__Aim of the task__.
Without including any images, please transcribe all the lines below exactly.

__Data block__.
·····

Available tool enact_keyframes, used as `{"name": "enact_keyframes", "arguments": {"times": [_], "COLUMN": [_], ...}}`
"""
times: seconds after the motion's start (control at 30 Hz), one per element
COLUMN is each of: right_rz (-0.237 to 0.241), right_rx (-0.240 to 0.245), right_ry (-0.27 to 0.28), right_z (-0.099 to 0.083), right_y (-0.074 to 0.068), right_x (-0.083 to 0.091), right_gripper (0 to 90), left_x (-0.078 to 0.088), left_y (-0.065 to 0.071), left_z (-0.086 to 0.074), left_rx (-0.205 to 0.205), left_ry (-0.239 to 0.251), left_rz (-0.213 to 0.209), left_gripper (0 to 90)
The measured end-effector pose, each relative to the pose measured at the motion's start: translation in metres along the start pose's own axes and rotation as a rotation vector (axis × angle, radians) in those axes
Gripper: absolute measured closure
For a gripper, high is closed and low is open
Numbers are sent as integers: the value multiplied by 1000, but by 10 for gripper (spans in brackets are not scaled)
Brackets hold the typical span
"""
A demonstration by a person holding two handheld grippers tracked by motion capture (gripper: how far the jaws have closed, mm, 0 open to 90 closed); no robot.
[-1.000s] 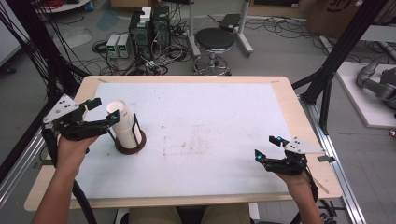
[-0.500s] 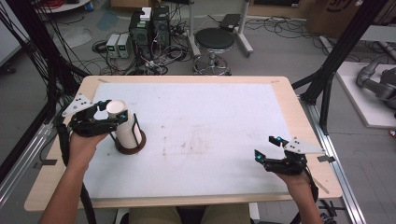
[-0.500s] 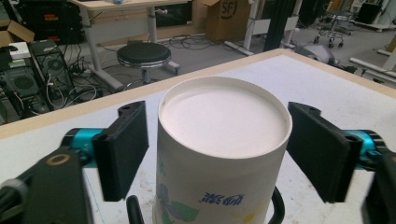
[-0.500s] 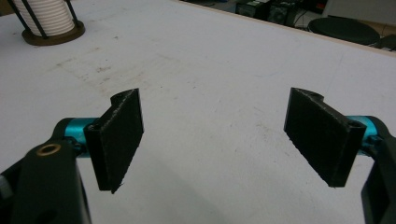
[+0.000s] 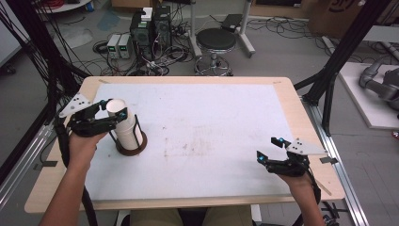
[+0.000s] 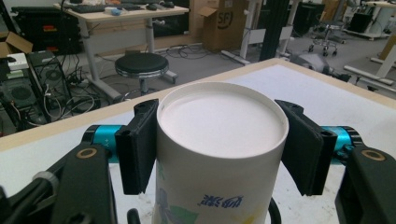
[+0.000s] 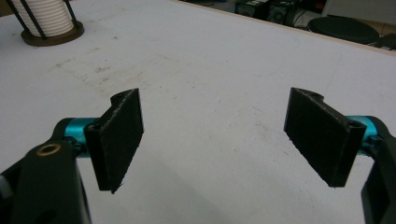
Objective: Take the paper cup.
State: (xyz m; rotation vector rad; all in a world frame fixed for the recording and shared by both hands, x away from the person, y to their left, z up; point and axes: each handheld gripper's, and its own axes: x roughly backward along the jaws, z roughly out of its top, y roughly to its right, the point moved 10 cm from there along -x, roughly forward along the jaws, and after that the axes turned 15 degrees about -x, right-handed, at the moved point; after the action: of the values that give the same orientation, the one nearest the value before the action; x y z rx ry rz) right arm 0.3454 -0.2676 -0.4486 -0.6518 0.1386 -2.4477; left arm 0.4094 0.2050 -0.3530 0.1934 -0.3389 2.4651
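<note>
Straddling the top cup of the paper cup stack (image 5: 126, 127) at the table's nine o'clock, the left gripper (image 5: 109, 109) is spread, pads (image 6: 137, 145) flanking its rim, apparently unclamped.
Wire holder (image 5: 132, 145) keeps cups upright for lifting off; right gripper (image 5: 269, 149) rests released at four o'clock.

The table (image 5: 211, 117) has a white top with a bare wooden border and carries faint brownish scuffs between the two claws. Beyond its far edge, ahead of the left claw (image 5: 110, 109), a black round stool (image 5: 215, 40) stands on the grey floor among loose cables. To the left of the stool sit two dark computer towers (image 5: 151, 26) and small pale boxes (image 5: 117, 45). In the left claw view, a wooden desk (image 6: 121, 16) and a cardboard box (image 6: 224, 23) stand farther back. Right of the right claw (image 5: 269, 149), black frame posts (image 5: 329, 80) rise beside the table.
</note>
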Motion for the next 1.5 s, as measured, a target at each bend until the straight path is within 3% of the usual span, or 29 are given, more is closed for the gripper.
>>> {"name": "enact_keyframes", "arguments": {"times": [0.47, 0.57, 0.73, 0.9, 1.1, 1.33, 1.5], "right_rz": [2, 2, 3, 9, 27, 40, 50], "right_rx": [1, 0, -2, -1, 8, 4, 9], "right_ry": [4, 4, 10, 5, 11, -3, -9], "right_z": [1, 1, 2, 2, 6, 7, 6], "right_y": [0, 0, 0, -1, -6, -9, -12], "right_x": [1, 1, 2, 0, -4, -10, -13], "right_gripper": [202, 202, 202, 202, 202, 202, 202], "left_x": [21, 28, 35, 34, 23, 6, -9], "left_y": [-15, -19, -17, -5, 24, 52, 71], "left_z": [47, 61, 82, 98, 106, 107, 98], "left_rx": [-1, -4, -17, -22, -39, -55, -61], "left_ry": [91, 129, 163, 189, 186, 185, 160], "left_rz": [14, 24, 12, -32, -115, -201, -251], "left_gripper": [358, 360, 362, 364, 364, 364, 364]}}
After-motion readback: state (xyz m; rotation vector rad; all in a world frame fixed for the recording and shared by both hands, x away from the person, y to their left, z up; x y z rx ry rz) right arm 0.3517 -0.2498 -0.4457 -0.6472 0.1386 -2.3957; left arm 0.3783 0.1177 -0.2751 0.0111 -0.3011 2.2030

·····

__Answer box__.
Available tool enact_keyframes, used as `{"name": "enact_keyframes", "arguments": {"times": [_], "COLUMN": [_], ...}}`
"""
times: seconds after the motion's start (control at 30 Hz), one per element
COLUMN is each of: right_rz (-0.237 to 0.241), right_rx (-0.240 to 0.245), right_ry (-0.27 to 0.28), right_z (-0.099 to 0.083), right_y (-0.074 to 0.068), right_x (-0.083 to 0.091), right_gripper (0 to 90), left_x (-0.078 to 0.088), left_y (-0.065 to 0.071), left_z (-0.086 to 0.074), left_rx (-0.205 to 0.205), left_ry (-0.239 to 0.251), left_rz (-0.213 to 0.209), left_gripper (0 to 90)
The measured end-effector pose, each relative to the pose measured at the motion's start: translation in metres along the start pose's own axes and rotation as a rotation vector (axis × angle, radians) in those axes
Gripper: absolute measured closure
For a gripper, high is closed and low is open
Numbers are sent as integers: the value multiplied by 1000, but by 10 for gripper (spans in brackets are not scaled)
Brackets hold the typical span
"""
A demonstration by a person holding two handheld grippers tracked by motion capture (gripper: how far the jaws have closed, mm, 0 open to 90 closed); no robot.
[-1.000s] 
[-0.500s] 
[-0.500s] 
[-0.500s] 
[+0.000s] 
[+0.000s] 
[+0.000s] 
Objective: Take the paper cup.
State: (xyz m; rotation vector rad; all in a world frame fixed for the recording and shared by both hands, x away from the person, y to their left, z up; point and axes: each handheld gripper's, and its own axes: x roughly backward along the jaws, z roughly out of its top, y roughly to its right, the point moved 10 cm from there along -x, roughly forward along the jaws, and after that the axes turned 15 degrees about -x, right-handed, at the moved point; after the action: of the values that give the same orientation, the one nearest the value before the action; x y z rx ry rz) right arm 0.3454 -0.2676 -0.4486 -0.6518 0.1386 -2.4477; left arm 0.4094 0.2050 -0.3530 0.1934 -0.3389 2.4651
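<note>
Straddling the top cup of the paper cup stack (image 5: 126, 127) at the table's nine o'clock, the left gripper (image 5: 109, 109) is spread, pads (image 6: 137, 145) flanking its rim, apparently unclamped.
Wire holder (image 5: 132, 145) keeps cups upright for lifting off; right gripper (image 5: 269, 149) rests released at four o'clock.

The table (image 5: 211, 117) has a white top with a bare wooden border and carries faint brownish scuffs between the two claws. Beyond its far edge, ahead of the left claw (image 5: 110, 109), a black round stool (image 5: 215, 40) stands on the grey floor among loose cables. To the left of the stool sit two dark computer towers (image 5: 151, 26) and small pale boxes (image 5: 117, 45). In the left claw view, a wooden desk (image 6: 121, 16) and a cardboard box (image 6: 224, 23) stand farther back. Right of the right claw (image 5: 269, 149), black frame posts (image 5: 329, 80) rise beside the table.
</note>
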Motion for the next 1.5 s, as measured, a target at each bend until the straight path is within 3% of the usual span, or 29 are given, more is closed for the gripper.
>>> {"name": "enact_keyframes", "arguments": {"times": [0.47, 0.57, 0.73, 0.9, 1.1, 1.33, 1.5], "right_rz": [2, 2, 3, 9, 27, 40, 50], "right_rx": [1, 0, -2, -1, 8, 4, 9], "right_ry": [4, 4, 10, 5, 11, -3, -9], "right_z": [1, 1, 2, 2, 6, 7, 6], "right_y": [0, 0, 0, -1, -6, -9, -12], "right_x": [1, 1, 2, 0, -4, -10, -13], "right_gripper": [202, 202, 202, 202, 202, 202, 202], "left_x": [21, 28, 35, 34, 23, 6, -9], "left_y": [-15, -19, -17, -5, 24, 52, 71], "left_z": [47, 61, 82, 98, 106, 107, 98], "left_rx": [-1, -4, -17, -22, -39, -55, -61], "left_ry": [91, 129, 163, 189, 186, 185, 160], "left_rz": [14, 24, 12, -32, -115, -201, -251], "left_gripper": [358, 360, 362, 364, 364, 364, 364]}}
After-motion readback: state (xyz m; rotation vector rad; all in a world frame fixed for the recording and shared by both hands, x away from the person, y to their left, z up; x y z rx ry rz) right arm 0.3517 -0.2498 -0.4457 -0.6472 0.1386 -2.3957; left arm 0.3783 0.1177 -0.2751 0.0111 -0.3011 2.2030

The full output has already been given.